Constructing the graph

In our paper, we investigate the case in which we are training a model to cluster visual data that is similar to the meta-training data but has no class overlaps with it. For instance, the meta-training data might be faces of movie stars, while the target application is to cluster faces of politicians, athletes, or other public figures.

The first step in our process is to use the meta-training data to build a supervised classifier: if the meta-training data is faces of movie stars, the classifier labels input images with names of movie stars.

The classifier is an encoder-decoder model: the encoder produces a fixed-length vector representation of the input, or feature vector, and the decoder uses that vector to predict a label. Once we’ve trained the classifier, however, we use only the encoder for the rest of the process.

The feature vectors define points in a multidimensional space. On the basis of the vectors’ locations, we construct a graph, in which each node represents an image, and each image’s k nearest neighbors in the feature space are connected to it (share edges with it) in the graph.

This graph will serve as the input to the clustering model, which is also an encoder-decoder model. The encoder is a GNN, which produces a vector representation of each node in the graph, based on that node’s feature vector and those of the nodes it’s connected to. Call this vector the node embedding.

The clustering model

We adopt a hierarchical approach to clustering. Based on the node embeddings, the clustering model predicts edges between nodes. A cluster is defined as a group of nodes each of which shares an edge with at least one other node in the group and none of which shares an edge with any node outside the group.

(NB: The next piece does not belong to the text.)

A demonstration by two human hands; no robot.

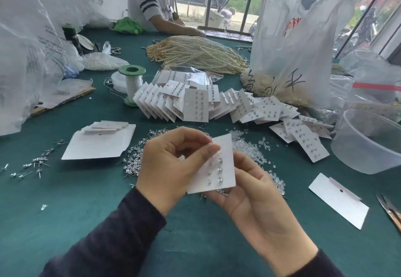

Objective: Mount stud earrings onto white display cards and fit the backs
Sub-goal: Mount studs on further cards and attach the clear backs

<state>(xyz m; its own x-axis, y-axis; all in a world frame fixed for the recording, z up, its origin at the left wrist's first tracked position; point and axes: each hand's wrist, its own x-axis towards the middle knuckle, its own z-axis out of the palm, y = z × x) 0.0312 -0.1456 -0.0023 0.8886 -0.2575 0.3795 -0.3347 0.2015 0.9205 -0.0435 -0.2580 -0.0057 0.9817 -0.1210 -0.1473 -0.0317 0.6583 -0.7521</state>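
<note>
Card (225, 146) is pinched in left grip (173, 163) and clasped in right grip (256, 194); the row above studs (214, 170) is best pushed through square.

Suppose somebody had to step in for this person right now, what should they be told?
Left hand pinches the card at its upper left edge; right hand is beneath it, fingers hidden.
Six studs sit in the card's lower rows; upper holes are empty. Backs cannot be seen.
Loose studs and clear backs lie just beyond; blank cards left, finished cards behind.
Left to do: fill the upper holes, fit backs.
</note>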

Note that the goal of the clustering model is not just to reproduce the nearest-neighbor graph but to link nodes that represent data of the same type. The nearest-neighbor linkages are useful for predicting clustering linkages, but they are not identical with them.

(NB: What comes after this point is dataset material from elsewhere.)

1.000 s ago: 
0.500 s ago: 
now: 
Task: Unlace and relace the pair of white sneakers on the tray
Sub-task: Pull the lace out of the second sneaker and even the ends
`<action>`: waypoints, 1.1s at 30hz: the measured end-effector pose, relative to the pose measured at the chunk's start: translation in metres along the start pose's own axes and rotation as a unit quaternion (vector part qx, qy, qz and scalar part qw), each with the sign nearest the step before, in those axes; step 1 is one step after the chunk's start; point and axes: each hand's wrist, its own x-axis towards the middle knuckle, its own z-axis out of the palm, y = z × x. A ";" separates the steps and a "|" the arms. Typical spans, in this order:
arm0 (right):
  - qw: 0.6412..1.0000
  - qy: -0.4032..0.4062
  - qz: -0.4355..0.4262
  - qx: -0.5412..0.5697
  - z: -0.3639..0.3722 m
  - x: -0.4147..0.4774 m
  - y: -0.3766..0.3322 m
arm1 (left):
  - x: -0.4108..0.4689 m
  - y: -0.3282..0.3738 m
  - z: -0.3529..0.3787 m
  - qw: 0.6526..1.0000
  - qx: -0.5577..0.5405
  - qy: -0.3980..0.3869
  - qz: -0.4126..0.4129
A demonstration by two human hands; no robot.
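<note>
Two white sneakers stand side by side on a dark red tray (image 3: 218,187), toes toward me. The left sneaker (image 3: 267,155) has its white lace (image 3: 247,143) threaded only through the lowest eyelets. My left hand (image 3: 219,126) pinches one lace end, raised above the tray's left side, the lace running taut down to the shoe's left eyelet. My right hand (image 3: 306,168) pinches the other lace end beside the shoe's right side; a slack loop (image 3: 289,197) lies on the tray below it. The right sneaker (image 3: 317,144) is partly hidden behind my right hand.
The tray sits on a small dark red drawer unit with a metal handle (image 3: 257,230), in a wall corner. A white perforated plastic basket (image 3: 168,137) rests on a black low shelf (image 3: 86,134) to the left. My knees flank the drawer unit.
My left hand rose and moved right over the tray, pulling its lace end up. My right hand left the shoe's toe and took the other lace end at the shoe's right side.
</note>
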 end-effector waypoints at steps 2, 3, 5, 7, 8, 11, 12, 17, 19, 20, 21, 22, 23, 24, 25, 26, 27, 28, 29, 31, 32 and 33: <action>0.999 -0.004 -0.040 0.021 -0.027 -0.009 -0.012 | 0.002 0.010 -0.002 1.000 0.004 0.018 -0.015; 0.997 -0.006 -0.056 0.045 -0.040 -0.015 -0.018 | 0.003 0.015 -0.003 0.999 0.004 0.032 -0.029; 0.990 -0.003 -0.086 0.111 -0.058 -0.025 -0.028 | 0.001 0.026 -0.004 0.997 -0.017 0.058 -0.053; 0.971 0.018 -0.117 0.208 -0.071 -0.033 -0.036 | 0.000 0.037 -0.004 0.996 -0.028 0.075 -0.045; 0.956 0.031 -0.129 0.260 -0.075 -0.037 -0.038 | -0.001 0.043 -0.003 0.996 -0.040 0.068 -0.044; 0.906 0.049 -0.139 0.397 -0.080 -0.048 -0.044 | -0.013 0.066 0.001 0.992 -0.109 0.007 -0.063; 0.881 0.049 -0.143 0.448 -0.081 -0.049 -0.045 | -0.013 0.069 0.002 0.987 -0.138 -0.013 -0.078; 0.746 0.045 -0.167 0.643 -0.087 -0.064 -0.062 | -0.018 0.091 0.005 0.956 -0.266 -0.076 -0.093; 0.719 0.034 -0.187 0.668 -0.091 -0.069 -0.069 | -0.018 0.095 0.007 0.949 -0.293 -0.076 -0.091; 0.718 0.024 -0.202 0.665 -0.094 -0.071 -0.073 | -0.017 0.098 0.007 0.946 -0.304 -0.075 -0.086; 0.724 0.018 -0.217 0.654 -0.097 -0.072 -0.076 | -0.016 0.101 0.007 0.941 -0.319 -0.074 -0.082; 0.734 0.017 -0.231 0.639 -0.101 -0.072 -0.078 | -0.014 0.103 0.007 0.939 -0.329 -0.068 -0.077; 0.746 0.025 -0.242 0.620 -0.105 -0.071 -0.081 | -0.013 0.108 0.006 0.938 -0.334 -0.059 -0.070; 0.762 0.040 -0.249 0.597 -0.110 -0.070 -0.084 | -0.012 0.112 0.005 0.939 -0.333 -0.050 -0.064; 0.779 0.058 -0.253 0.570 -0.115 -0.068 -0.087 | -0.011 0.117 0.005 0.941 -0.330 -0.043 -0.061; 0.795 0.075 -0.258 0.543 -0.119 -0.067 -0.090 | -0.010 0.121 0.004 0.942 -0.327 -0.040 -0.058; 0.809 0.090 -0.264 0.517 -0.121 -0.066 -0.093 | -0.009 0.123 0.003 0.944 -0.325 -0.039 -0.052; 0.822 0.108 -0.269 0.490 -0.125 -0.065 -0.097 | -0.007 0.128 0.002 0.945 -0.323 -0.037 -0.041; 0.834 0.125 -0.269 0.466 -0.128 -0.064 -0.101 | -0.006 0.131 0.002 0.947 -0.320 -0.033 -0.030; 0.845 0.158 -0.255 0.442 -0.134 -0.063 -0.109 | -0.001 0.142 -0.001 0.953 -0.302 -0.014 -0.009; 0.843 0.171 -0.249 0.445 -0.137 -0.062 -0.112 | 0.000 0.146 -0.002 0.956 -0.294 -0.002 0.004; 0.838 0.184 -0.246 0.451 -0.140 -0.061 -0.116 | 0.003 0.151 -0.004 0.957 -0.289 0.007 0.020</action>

After the first pass through the data, we aggregate each cluster into a single, representative “supernode” and repeat the whole process. That is, we create edges between each supernode and its k nearest neighbors, pass the resulting graph through the same GNN, and predict edges based on the supernode embeddings. We repeat this process until the clustering model predicts no edges between nodes.

We train our clustering model on two different objectives. One is to correctly predict links between nodes, where a correct link is one that picks out two representatives of the same data type in the meta-training data (say, two photos of the same actor).

We also train the model to correctly predict the density of a given data type in a given graph neighborhood. That is, for each node, the model should predict the proportion of nearby neighbors of the same data type.

Past research on clustering has shown that factoring in data density improves results. Previously, however, link prediction and data density prediction were handled by separate models. By using a single model to jointly predict both, we significantly increase computational efficiency. We believe that the combination also contributes to our increase in accuracy.

The other novelty of our approach is that, because of our hierarchical processing scheme, we optimize clustering across the entire input graph. Previous approaches would first divide the graph into subgraphs, then perform inference within subgraphs. This prevents natural parallelization, which is runtime efficient, and limits the effectiveness of information flow through the graph. The full graph-wide processing is another reason for our model’s improved efficiency.

In experiments, we considered two different sets of meta-training data. One consisted of closeups of human faces, the other of images of particular animal species. We tested the model trained on human faces on two other datasets, whose data categories had zero or very little overlap with those of the meta-training set — 0% and less than 2%. We tested the model trained on animal species on a dataset of previously unseen species. Across both models and the three test sets, our average improvements over previous GNN-based clustering models and unsupervised clustering methods were 49% and 47%, respectively.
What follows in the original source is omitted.